* **To do**
Your answer should be only the lines below from the one with "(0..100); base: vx" to the one with "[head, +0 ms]", repeated exactly, ends included.

* **Supplied data**
- - - - -

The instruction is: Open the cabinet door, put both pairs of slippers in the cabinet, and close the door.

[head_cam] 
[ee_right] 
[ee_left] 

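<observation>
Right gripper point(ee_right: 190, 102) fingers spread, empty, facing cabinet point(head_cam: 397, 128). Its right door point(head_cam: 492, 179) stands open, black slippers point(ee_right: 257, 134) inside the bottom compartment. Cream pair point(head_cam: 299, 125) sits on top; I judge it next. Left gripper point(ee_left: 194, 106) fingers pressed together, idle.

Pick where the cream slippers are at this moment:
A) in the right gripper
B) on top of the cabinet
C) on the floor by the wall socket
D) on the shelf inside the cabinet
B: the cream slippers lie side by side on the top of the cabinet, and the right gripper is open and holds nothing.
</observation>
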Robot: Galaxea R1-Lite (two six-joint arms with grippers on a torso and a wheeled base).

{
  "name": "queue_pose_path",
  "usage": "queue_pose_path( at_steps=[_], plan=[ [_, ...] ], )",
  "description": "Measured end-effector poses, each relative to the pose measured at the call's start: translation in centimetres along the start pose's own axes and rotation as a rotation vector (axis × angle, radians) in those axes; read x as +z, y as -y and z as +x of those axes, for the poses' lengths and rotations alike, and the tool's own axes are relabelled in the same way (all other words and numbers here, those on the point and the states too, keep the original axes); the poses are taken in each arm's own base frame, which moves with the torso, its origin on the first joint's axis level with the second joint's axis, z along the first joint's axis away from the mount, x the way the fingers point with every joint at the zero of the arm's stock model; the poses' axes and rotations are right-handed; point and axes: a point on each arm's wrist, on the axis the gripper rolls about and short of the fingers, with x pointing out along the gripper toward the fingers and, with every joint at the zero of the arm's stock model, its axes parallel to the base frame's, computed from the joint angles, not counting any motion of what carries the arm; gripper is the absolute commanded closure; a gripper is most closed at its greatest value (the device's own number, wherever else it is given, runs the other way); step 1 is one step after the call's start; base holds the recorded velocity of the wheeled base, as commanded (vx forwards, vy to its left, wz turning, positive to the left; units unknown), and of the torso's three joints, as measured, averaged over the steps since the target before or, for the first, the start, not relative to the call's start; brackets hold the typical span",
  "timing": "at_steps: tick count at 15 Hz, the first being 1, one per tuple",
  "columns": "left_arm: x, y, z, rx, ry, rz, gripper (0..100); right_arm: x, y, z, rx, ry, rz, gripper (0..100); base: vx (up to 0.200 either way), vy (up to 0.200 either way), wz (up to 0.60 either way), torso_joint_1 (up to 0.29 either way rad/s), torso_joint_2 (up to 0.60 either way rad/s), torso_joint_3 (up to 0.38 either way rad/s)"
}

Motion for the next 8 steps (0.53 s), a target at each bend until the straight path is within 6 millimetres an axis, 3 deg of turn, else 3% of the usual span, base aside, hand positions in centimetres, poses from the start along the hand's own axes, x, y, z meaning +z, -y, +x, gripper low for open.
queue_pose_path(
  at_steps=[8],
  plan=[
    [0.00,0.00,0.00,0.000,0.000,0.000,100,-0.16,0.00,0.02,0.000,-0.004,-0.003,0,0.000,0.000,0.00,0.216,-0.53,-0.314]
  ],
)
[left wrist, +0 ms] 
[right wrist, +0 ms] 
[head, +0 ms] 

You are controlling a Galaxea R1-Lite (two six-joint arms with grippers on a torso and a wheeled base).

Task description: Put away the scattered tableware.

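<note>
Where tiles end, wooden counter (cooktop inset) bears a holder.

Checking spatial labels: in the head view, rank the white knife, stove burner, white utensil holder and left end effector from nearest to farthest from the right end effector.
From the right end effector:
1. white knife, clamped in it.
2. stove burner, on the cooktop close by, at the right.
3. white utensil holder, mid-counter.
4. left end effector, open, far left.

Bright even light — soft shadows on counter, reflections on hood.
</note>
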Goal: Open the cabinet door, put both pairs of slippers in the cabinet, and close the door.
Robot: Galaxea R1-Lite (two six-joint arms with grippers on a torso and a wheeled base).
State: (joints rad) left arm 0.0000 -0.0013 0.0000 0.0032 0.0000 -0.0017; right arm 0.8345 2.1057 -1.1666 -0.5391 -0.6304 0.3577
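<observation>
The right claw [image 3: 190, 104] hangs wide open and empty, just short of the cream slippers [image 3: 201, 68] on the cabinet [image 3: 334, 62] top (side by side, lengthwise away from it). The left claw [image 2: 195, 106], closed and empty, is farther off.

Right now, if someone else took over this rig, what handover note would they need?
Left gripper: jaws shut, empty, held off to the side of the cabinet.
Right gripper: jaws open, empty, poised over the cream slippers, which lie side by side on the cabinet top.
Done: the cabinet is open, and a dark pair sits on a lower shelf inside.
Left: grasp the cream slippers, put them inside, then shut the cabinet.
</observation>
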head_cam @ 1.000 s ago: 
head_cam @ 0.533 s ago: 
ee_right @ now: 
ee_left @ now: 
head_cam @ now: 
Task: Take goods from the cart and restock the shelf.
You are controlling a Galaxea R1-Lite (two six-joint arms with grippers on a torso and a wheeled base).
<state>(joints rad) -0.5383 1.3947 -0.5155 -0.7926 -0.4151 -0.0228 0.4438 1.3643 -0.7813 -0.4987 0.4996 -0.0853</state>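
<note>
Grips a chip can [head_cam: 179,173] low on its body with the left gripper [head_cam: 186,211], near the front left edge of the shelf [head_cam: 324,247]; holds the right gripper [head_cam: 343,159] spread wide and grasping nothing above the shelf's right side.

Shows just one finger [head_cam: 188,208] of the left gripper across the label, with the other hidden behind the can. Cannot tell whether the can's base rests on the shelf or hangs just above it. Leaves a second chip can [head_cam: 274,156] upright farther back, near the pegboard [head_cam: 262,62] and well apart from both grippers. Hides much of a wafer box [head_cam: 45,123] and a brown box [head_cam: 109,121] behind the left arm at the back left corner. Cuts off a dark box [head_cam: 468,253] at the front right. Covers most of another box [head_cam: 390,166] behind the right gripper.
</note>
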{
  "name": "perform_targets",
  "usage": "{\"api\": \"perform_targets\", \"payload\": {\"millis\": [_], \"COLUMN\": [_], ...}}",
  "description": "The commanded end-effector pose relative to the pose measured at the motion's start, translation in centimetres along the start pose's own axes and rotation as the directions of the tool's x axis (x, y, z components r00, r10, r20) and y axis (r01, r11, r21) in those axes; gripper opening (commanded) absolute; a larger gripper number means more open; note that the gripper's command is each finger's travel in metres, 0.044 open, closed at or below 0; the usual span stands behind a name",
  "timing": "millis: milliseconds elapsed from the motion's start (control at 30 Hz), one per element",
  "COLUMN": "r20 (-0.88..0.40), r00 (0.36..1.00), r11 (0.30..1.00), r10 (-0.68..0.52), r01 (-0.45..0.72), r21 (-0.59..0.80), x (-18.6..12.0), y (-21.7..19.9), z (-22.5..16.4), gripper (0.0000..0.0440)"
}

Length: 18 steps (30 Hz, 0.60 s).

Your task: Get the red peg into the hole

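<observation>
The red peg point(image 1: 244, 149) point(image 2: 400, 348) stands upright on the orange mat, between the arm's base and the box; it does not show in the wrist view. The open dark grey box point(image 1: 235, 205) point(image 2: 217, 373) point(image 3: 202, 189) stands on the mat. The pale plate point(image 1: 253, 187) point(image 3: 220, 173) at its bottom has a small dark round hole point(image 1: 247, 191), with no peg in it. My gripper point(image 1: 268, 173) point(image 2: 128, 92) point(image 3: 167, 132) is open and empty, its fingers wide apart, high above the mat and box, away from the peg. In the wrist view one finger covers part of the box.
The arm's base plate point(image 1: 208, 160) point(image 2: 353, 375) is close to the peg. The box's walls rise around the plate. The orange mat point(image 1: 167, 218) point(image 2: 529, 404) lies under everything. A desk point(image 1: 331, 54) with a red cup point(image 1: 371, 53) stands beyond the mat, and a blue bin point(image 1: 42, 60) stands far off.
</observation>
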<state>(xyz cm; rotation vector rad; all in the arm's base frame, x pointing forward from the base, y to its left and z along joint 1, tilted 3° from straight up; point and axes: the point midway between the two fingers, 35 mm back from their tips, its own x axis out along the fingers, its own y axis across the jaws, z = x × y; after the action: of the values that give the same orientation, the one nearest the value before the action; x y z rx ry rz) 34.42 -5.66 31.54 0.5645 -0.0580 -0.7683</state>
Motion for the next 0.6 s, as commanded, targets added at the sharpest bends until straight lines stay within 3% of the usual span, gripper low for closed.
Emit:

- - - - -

* **Answer for this exercise**
  "columns": "left_arm: x, y, z, rx, ry, rz, gripper (0..100); right_arm: x, y, z, rx, ry, rz, gripper (0..100); base: vx (up to 0.200 either way), vy (up to 0.200 either way), wz (up to 0.60 either way), torso_joint_1 (up to 0.29 either way rad/s), torso_joint_2 (up to 0.60 either way rad/s), torso_joint_3 (up to 0.38 either way rad/s)"
}

Motion for the next 8 steps (0.53 s), a target at each bend until the straight path is within 6 millimetres an axis, 3 deg of turn, else 3% of the usual span, base aside, hand positions in centimetres, poses from the start along the hand's own axes, x, y, z meaning +z, -y, +x, gripper low for open.
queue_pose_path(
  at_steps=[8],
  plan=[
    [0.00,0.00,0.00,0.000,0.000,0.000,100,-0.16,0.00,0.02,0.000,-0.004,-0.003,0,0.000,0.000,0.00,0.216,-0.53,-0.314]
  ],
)
[left wrist, +0 ms] 
[right wrist, +0 ms] 
[head, +0 ms] 

That completes the response.